Mary Says…

Mary wanted to talk about last Wednesday. I said you’d be interested!

Mary Says…

Mary wanted to talk about last Wednesday. I said you’d be interested!

I’ve got to put this down in writing. Tracy thinks it’s a good idea and has let me use her blog again.

You would have all read Tracy’s blog about Wednesday, an orgy as she called it. Me, attending an orgy!

I’m in two minds about it. Half of me is disgusted with myself. What have I done? And my daughter too! Me there watching her get a amns cock, an old man at that. How disgusting. What a terrible mother.

But the other half of me! Wow! Fucking brilliant! Oh dear, that word. I hardly ever say it, let alone write it, but it seems the only appropriate one.

I can’t remember it in detail, not like Tracy, and I’ll keep reading her blog for a long time to come to remind myself, but what I do recall, this half of me says was the most satisfying day of my life.

I’ve been married 23 years and have never done anything like that with a man (or woman till I met Tracy. What a terrible influence she is!). I’ve not even kissed one. Not properly, tongues and everything. Charles's touch, his erect penis, sends a tingle through me now while writing.

That moment when Katie called for me to join her in getting fucked. I now wish I’d said yes. If somehow Simon found out about that evening and all the things I did do and let his daughter do, would the fact I’d actually been fucked make much difference? I don’t think so.
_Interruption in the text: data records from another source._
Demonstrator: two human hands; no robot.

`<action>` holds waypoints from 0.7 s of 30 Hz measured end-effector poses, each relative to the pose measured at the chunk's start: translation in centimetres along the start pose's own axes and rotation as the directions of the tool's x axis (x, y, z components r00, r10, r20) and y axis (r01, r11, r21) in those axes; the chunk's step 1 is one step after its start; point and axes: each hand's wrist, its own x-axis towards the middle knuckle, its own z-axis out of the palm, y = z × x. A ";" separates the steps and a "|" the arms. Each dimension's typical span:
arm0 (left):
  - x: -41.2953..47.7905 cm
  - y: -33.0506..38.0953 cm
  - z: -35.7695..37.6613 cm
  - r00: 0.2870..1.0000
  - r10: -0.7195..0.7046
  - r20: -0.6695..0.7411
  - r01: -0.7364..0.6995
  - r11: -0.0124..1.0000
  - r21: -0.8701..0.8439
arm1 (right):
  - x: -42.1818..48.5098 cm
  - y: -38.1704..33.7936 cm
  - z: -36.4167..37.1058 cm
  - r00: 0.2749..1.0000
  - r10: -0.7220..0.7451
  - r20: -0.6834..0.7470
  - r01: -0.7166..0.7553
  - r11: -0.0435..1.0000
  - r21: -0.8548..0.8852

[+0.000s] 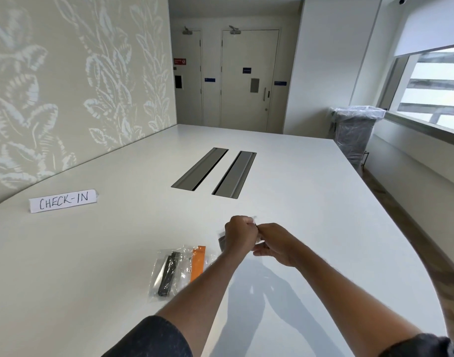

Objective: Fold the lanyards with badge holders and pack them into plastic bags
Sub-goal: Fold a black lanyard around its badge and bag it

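Both hands meet above the white table (324, 228), pinching the top edge of a clear plastic bag (222, 240) that hangs between them with a dark lanyard inside. My left hand (240, 234) is a closed fist on the bag's upper edge. My right hand (275, 244) grips the same edge from the right, fingers curled. Most of this bag is hidden behind my left hand. Two packed bags lie flat to the lower left: one with a black lanyard (166, 274), one with an orange lanyard (198, 262).
A folded paper sign reading CHECK-IN (63, 200) stands at the left. Two grey cable slots (214, 172) are set into the table's middle. A lined bin (354, 135) stands past the table's far right corner, below a window. Doors are at the back.
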 end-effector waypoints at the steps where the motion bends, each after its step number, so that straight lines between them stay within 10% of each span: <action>1: 0.1 -0.1 -0.5 1.000 -0.007 0.029 0.007 1.000 -0.017 | 0.0 0.1 -0.1 0.999 -0.030 0.038 0.031 0.999 -0.023; 9: 1.8 -1.1 -4.7 0.998 0.061 0.012 -0.062 0.973 0.222 | 0.5 -0.3 0.8 0.970 -0.242 -0.015 0.226 0.925 -0.306; 21: 1.5 -2.2 -10.0 0.953 0.040 0.301 0.143 0.816 -0.561 | 0.0 -2.6 1.9 0.931 -0.343 -0.128 0.351 0.936 0.042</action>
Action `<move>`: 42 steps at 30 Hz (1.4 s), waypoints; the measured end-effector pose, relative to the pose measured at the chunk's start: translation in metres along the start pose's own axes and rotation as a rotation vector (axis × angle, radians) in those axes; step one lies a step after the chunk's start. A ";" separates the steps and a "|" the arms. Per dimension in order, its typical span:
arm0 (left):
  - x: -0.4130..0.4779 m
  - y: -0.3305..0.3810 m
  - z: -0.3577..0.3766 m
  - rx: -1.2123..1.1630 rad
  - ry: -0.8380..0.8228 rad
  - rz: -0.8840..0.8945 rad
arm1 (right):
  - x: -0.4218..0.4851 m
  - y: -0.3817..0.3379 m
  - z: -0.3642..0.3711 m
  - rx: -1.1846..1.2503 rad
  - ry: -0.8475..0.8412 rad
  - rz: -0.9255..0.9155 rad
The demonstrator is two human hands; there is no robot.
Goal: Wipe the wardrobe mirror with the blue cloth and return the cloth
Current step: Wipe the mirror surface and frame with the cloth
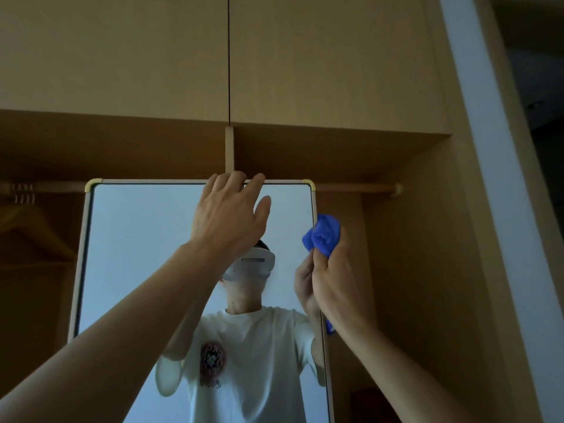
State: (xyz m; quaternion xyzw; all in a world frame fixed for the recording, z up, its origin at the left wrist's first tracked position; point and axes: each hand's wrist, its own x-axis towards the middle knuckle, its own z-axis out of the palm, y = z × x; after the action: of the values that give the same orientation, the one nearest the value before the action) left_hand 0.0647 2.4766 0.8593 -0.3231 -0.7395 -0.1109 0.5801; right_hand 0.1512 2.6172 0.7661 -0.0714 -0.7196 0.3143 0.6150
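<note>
The tall wardrobe mirror [137, 254] with a pale frame and brass corners stands in the open wardrobe. My left hand [232, 215] reaches up to its top edge, the fingertips hooked over the frame. My right hand [338, 279] grips the bunched blue cloth [325, 235] at the mirror's right edge, just below the top right corner. A tail of the cloth hangs down below my wrist. The glass reflects a person in a white T-shirt and both raised arms.
Closed wooden cupboard doors [305, 62] sit above the open compartment. A wooden rail [357, 187] runs behind the mirror, with wooden hangers [27, 209] at the far left. A white wall edge [488, 148] rises on the right.
</note>
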 end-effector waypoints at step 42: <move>-0.012 -0.077 -0.004 -0.095 0.117 -0.087 | 0.110 -0.055 0.011 -0.547 0.006 -0.728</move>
State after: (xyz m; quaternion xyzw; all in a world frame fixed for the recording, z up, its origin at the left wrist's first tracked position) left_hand 0.0227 2.4115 0.8655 -0.3110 -0.7117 -0.1896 0.6007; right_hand 0.1307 2.6231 0.8873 0.0257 -0.7526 -0.1242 0.6462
It was in the moment though; the sexual feelings we were all generating. (Don’t go asking for a date, I’ll say no! Quite apart from being able to escape Simon's tentacles long enough, I know myself.)

Tasting Charles's cum brought back memories. I did use to suck Simon and in our early years, he seemed to enjoy it. I loved the taste and texture. I still do!

I’m sure you all think how lucky Charles was and I suppose you’re right but I owe him a huge thank you. He was the perfect gentleman and Katie says the same. Every action he’d check first. asking if we were ok with it. In the circumstances and how randy he must have felt I am so grateful. The downside is I haven’t got any excuse. I can’t say I was not willing! Not that I want to. I said I was divided about the evening. That’s not true when I think about it properly. Writing this I know it’s a 90% win for the positive-the sex.

As for Katie. She’s sore! I can’t recall seeing her the whole evening without something up her pussy; tongue, fingers cock. Then him doing her anally! I’m so jealous. 25 years my junior and she experienced that before me. Since Tracy introduced me to the idea and using my butt plug, I'm aching to try a cock up there. Is that adultery? Hehe! Who cares. I’m certain I don’t now.

Then the bathroom ad the watersports! It’s not my thing at all. I enjoyed watching the others and directing Charlie’s cock but no, not for me. Katie on the other hand said she had enjoyed it. Loved watching it and got turned on by being showered by Tracy. She says she wants to try that more! There’s a small bit of me that thinks perhaps if she and I tried it at home, I could see whether it does anything for me.

Finally a huge thank you to Carol too. I wondered if I’d enjoy doing it with anyone but Tracy and Katie, but I can say yes! She was different to Trace. Not sure how or why, but it was. I hope to do it again. The thank you is also for letting us share her husband. Oh, that I could share mine! Or even just give him away.

I can’t go back. I’ve thought long and hard over the last few days. If he does find out. If, and that’s a big if, he then said give it up or divorce I’d take divorce. I hope it doesn’t come to that, but I know this has changed my life.

I hope you are all enjoying me. The thought of you handling your cocks while looking at me does wonders for my self esteem. Keep looking!